I posted something that actually kinda sounds insightful after the fact. I figured I'd share it and see what YOU guys think.

I'm starting to realize that "good" and "bad" are relative terms. You say these guys are "*******s", but by whose standards? Everyone talks about how their "a55hole friends" get all the girls while they, the "good guy", gets left behind. But these "a55hole friends" of yours somehow still get the title of "friend" from you. If they're such *******s, then why are you still their friend??

I wish I had MORE a55hole friends. You know why? Because they put life in perspective.
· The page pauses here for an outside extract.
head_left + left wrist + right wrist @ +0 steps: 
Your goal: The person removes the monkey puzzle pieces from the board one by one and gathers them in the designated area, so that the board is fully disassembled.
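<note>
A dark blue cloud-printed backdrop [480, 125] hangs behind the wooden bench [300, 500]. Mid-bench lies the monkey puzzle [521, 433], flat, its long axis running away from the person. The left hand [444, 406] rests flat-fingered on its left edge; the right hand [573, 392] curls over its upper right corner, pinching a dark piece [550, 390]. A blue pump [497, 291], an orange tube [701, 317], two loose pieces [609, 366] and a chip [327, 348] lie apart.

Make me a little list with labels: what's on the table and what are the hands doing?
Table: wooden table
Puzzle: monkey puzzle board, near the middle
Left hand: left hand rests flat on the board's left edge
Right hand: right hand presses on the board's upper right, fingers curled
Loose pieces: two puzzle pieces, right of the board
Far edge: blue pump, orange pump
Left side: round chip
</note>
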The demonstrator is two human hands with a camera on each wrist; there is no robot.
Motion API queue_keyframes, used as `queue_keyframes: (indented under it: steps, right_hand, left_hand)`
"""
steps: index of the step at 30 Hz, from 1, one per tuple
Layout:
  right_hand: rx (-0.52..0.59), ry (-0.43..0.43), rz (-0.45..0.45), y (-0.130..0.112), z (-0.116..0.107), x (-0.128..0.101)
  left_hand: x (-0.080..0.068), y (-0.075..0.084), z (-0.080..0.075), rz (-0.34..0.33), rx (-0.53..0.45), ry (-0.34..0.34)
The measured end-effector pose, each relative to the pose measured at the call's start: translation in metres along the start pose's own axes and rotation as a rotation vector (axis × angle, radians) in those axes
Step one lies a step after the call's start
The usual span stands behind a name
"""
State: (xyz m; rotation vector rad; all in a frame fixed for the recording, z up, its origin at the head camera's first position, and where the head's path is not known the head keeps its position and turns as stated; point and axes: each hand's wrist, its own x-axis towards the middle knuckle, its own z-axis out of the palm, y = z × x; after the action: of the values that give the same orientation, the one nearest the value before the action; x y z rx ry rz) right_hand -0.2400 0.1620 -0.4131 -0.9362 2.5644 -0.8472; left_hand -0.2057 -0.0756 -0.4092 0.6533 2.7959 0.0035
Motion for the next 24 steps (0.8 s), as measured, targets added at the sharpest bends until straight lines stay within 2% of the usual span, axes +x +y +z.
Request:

Women have a lot of excess baggage...no offense to any of the ladies here, but it's true...and feel emotions much more deeply than men do. Affection and support are nice to COMFORT them, but they don't CURE sh!t. Most women don't WANT their feelings placated...they don't WANT to be comfortable and in love and happy.

Despite what they say, they LOVE the fvcking rollercoaster. They chase the a55hole for the same reason that guys fall in love with strippers. I mean, THINK about it, what does a typical stripper have to offer? Commonly a troubled past and more issues than can be counted.

But she has something that no other woman has to the same degree...something you NEED to get up on stage naked in front of a bunch of men...a complete DISREGARD for her own internal anxiety.

I think I just realized yesterday the value of something like that. I've been literally CRIPPLED by anxiety the last couple days. I couldn't ignore it, fighting it just made it worse, I tried to let go of it and it just kept buzzing around in the back of my head. Then something different occurred to me...I EMBRACED it. I suddenly realized that this anxiety was going to be here, it's a part of me, and that I'm OK with that...and decided that I'm just going to live my life at such a level that the anxiety becomes background noise.

There's a LOT of strength that comes from that position. People who realize that bad sh!t is gonna happen and know it's gonna hurt and know that it's NO excuse to not continue enjoying life.

When a girl comes and cries on your shoulder and you hold her and try to comfort her, it's a noble effort, but it does NOTHING but allow her to pass her anxiety on to you for the moment. It comes back just the same. The a55hole guy doesn't cry with her, but he'll give her a hug and LEAD her through it. She feels that he has the same worries and feelings that SHE does and he's willing to take them on and have fun anyway. That's inspirational.

Tell me you don't feel somewhat relieved when you go out with your "a55hole friends". Doesn't their I-don't-give-a-fvck approach to life make you feel free of your OWN worries to an extent? Isn't it fun to get together and make fun of your friends and get into trouble once in a while? You ever talk to them? You ever discover that they have the SAME anxieties and worries as you do?

So the girl has one of two choices...go through all the guys who are "*******s" until she finds one who DOES have a good heart that she can really relate to, or go through the TONS upon TONS of standard guys hoping to find the rare one who's got that a55hole streak but doesn't express it, and then try to bring it out. The former is a LOT more successful than the latter.

A woman is looking for a combination of traits in a man, and that "don't-give-a-fvck-itude" is one among many, but it's one of those that reveals itself instantly on the surface. You can't see compassion, affection, intelligence right on the surface...you need to get to know a person. But strength, sense of humor, carefree-ness, excitement...you see them right away. If she doesn't see them in you, 9 times out of 10, they're not there and you're immediately disqualified, despite whatever other qualities you have. It's like a driving test. You can parallel park the car perfectly, but if you blow the stop sign by a few inches...*BUZZ* better luck next time.

More often than not, when she chases the "a55hole", the guy's a red herring and she has to find someone to scrape her feelings off on so she can get up and try again. If there's a guy out there who has already been disqualified but still wants to offer his support, it's silly of her NOT to take the offer. You're not her "fallback guy"...you're literally "just a friend". It's two different ladders.

A lot of guys say, "well...that's just who I am." Are you happy like that? Are you happy living a simply good-natured life? Wouldn't you rather be living a life that's good-natured and good-intentioned, but also fun, exciting, and FREE of all worry or inhibition?

I've posted this article here before. Might be an interesting read.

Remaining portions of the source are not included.